Assignment:
Count lines, not occurrences: report how many lines in the records hold the string "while", and nothing else.

Data extract:
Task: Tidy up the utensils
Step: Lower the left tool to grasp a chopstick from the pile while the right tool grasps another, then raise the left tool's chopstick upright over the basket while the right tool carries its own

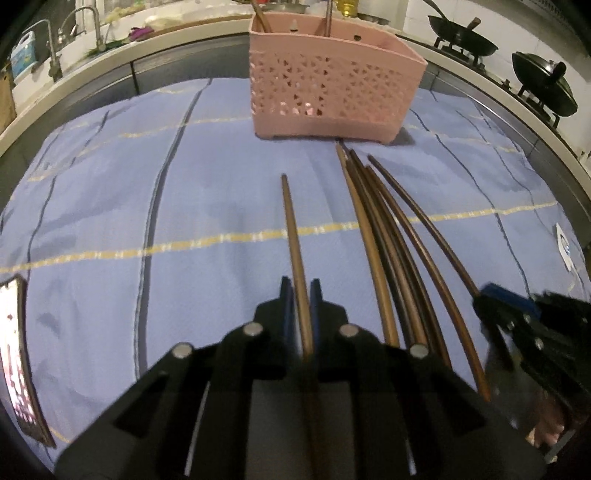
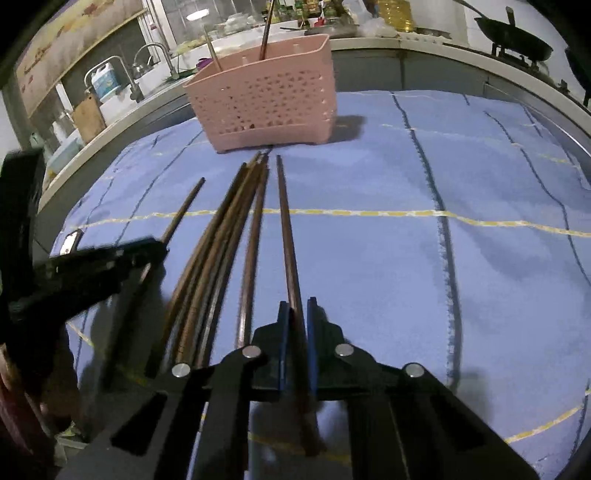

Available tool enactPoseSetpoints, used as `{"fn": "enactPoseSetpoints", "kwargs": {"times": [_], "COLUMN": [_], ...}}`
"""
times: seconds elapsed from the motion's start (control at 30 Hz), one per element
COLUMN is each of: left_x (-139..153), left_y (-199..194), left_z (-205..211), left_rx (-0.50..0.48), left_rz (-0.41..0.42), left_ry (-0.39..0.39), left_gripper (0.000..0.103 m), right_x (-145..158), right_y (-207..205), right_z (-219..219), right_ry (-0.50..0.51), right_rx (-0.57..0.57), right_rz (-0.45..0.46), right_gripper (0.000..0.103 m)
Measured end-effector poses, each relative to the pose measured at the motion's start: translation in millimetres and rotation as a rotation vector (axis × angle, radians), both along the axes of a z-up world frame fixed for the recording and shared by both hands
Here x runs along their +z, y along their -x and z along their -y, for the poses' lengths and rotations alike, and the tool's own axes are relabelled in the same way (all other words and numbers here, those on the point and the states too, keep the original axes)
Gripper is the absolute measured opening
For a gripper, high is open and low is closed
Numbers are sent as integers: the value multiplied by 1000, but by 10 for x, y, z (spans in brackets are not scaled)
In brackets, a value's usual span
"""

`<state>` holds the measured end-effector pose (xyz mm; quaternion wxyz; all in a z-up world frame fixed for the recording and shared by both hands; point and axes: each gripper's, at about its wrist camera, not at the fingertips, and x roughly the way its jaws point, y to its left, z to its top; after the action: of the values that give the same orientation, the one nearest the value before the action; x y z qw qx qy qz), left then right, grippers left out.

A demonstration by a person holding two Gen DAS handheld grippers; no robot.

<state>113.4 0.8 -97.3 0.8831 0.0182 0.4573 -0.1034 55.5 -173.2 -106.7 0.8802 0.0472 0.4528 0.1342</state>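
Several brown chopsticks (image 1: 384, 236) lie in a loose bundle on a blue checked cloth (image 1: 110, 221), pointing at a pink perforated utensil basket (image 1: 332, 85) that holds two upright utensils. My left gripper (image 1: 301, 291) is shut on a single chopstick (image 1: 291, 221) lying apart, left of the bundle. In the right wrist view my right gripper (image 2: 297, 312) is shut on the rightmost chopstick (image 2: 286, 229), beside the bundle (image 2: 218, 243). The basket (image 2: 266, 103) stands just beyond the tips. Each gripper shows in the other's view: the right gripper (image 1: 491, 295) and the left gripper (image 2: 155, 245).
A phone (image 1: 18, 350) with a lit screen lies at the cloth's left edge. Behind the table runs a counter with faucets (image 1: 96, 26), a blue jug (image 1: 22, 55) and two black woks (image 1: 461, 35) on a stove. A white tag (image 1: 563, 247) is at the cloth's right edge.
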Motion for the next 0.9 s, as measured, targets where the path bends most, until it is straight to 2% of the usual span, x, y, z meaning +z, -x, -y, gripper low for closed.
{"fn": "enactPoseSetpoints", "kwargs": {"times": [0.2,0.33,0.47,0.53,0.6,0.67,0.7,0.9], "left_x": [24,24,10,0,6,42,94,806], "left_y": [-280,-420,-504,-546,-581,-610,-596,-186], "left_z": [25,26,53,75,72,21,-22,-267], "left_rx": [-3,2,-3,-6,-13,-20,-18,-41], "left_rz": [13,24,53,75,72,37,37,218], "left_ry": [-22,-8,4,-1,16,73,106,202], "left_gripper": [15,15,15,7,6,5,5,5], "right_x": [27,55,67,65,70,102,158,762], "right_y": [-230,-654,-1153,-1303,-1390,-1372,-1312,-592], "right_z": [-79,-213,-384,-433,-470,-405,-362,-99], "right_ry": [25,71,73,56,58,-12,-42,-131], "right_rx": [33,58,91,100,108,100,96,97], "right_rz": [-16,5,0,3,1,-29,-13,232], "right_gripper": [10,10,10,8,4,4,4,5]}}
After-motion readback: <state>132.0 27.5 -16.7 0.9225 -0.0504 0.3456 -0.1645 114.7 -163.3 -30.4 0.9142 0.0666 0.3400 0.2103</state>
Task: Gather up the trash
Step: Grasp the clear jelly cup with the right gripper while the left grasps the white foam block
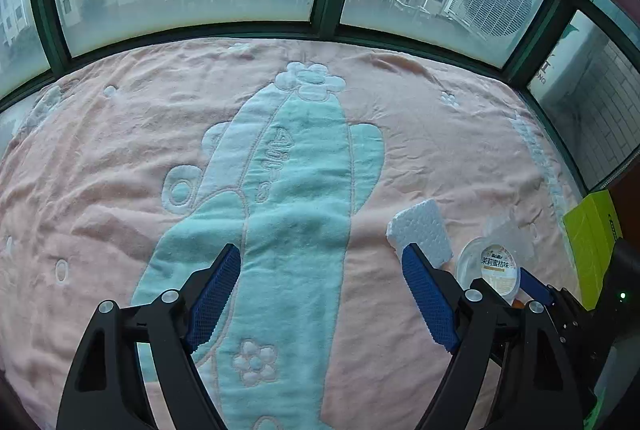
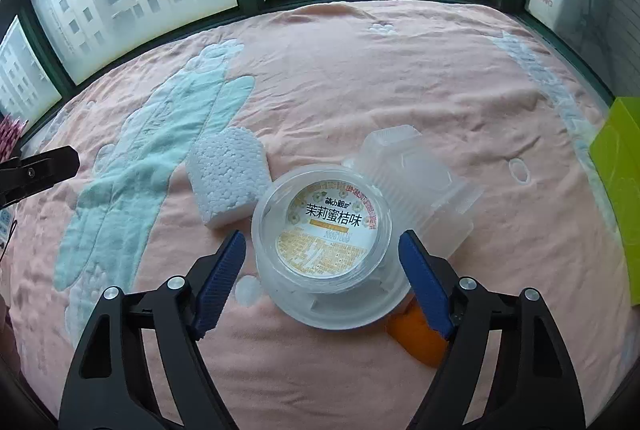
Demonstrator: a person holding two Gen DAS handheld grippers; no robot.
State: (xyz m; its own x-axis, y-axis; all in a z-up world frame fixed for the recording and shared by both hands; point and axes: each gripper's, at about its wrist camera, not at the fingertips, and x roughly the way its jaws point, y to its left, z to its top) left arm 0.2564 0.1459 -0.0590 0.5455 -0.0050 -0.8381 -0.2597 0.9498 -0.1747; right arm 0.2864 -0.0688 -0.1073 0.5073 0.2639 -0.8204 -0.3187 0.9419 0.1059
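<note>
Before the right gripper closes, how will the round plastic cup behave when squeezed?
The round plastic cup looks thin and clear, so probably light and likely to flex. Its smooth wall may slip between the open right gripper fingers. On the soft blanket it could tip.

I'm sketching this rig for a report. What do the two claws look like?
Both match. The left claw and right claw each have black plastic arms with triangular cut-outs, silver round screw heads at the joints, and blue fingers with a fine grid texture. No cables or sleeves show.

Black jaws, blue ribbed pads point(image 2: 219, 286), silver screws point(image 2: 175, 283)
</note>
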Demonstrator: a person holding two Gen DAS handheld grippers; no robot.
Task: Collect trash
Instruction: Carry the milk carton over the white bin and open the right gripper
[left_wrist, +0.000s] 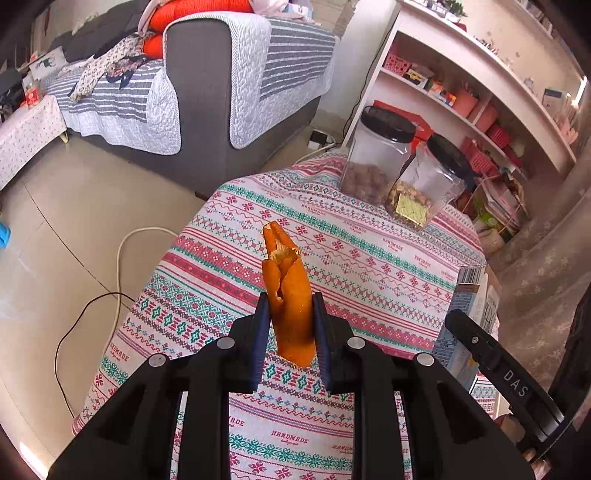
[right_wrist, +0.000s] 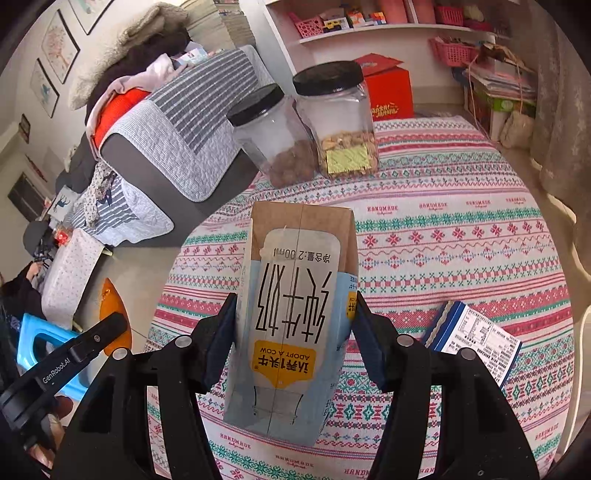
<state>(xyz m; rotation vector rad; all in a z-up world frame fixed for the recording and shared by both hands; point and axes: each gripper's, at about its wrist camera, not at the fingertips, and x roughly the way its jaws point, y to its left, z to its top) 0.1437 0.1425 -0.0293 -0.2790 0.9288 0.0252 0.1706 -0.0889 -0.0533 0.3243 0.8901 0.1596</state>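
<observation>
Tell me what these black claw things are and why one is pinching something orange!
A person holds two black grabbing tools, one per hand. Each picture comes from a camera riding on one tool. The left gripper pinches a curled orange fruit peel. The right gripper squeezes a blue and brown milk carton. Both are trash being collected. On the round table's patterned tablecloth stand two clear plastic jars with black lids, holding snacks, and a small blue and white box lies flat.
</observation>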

Reply:
2